E sarà proprio la proiezione di “Idillio infranto” l’evento centrale della prima serata, che seguirà alla conferenza, prevista per le 21:00, con il regista Angelo Amoroso D’Aragona, responsabile della riscoperta e del restauro dell’opera, il maestro Nico Girasole, autore della colonna sonora. Il dibattito sarà moderato dal giornalista Antonio Quatraro.

Domani alle 21:00 è in programma la conferenza con Adriana Noviello, tecnico di restauro digitale, nonché archivista presso il Filmmuseum di Vienna, sul tema “Il cinema dei primi anni”, durante la quale saranno trasmesse immagini di proprietà dell’archivio del Filmmuseum.

La terza serata prevista per domenica vedrà la premiazione dei corti in concorso alle 20:30, presentata da Antonio Stornaiolo e con la partecipazione degli attori Carmela Vincenti e Alessandro Haber.

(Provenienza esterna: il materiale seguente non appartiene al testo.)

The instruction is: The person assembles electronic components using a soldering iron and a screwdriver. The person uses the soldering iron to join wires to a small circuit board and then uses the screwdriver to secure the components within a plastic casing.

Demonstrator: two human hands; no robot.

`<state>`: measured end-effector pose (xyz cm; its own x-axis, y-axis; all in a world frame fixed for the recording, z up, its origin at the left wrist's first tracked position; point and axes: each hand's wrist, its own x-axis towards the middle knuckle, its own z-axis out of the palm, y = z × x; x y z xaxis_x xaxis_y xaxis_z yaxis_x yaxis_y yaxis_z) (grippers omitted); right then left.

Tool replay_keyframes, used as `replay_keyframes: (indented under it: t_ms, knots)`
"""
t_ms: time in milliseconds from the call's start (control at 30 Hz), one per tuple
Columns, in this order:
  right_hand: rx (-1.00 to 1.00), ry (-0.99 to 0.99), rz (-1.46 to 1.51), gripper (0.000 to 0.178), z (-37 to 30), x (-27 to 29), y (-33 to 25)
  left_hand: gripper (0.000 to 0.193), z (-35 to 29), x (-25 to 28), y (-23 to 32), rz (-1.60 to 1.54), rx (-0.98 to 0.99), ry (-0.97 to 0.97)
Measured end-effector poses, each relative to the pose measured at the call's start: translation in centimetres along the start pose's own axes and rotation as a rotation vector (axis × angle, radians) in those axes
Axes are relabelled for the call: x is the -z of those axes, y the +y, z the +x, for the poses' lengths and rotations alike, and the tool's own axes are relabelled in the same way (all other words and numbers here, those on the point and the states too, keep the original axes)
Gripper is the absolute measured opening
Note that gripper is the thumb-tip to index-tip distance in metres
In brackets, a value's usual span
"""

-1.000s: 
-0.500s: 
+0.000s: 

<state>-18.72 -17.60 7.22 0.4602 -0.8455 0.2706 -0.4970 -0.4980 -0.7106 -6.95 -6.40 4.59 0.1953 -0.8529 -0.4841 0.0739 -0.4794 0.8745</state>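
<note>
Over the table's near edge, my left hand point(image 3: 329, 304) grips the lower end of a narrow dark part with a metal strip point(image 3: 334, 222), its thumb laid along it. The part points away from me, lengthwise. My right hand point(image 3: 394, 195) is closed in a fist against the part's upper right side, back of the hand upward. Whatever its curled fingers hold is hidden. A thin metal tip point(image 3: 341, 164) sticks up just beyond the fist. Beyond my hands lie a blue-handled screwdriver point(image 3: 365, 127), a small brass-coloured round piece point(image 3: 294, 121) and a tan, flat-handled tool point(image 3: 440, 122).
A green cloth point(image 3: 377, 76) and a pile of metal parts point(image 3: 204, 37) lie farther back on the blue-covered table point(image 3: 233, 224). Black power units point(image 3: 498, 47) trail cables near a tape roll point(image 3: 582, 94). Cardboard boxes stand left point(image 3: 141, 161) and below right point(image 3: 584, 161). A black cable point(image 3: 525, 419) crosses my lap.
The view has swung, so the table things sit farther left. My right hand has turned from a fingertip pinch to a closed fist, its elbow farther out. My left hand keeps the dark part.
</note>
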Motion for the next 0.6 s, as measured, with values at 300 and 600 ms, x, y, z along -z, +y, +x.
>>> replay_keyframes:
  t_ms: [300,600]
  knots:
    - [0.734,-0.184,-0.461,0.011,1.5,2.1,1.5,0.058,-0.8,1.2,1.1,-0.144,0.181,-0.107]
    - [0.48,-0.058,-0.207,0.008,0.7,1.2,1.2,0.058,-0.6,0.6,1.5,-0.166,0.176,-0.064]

Durante le tre giornate del festival si terranno altrettanti workshop presso l’istituto di Scuola Superiore “Rosa Luxemburg”: venerdì 16, “Direzione fotografia”, a cura di Malcom Occhetto; sabato 17, “Montaggio”, a cura di Luca Gasparini; domenica 18, “Sceneggiatura”, a cura di Antonella Gaeta.

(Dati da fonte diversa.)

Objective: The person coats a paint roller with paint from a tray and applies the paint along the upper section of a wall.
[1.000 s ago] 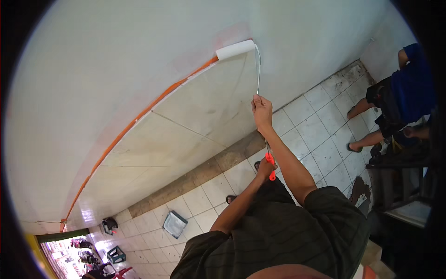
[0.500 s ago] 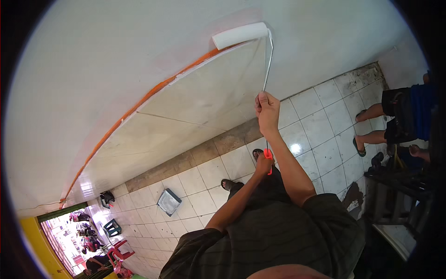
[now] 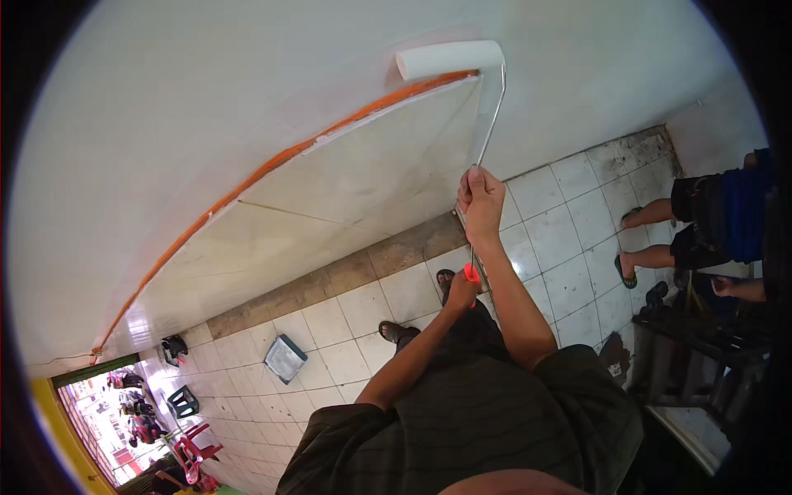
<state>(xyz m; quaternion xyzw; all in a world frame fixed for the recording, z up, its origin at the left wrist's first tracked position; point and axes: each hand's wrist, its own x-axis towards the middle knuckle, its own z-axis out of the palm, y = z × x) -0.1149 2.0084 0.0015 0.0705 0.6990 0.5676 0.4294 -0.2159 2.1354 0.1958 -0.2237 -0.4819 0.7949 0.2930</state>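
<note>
A paint roller with a white sleeve (image 3: 450, 59) rests against the pale wall (image 3: 247, 74), just above the right end of an orange painted stripe (image 3: 285, 155). Its bent metal frame (image 3: 497, 111) runs down to my hands. Closed around the metal shaft, my right hand (image 3: 483, 202) is the higher one. Lower down, my left hand (image 3: 462, 290) grips the bright red-orange handle (image 3: 471, 273). Beneath the stripe lies a beige tiled wall panel (image 3: 330, 194) with a thin white edge.
A grey paint tray (image 3: 285, 358) sits on the white tiled floor (image 3: 342, 318) at left. Another person's legs (image 3: 648, 214) stand at right beside dark furniture (image 3: 701, 355). A dark green stool (image 3: 183, 402) and red chair (image 3: 194, 450) are near the bright doorway (image 3: 111, 417).
The roller has shifted right and slightly up along the wall, uncovering the stripe's right end. Both hands keep their hold, and the view has shifted a little.
</note>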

Abbiamo deciso di dedicare il Festival al regista iraniano dissidente Jafar Panahi, condannato a sei anni di reclusione dal regime iraniano. È doveroso infatti ricordare la figura di chi rinuncia alla propria libertà in nome di quella di tutti, attraverso un atto di coraggio e di amore per l’umanità che rivela una sensibilità superiore. Questi eventi sono il palcoscenico ideale per dare il giusto tributo a uomini verso i quali siamo tutti in debito.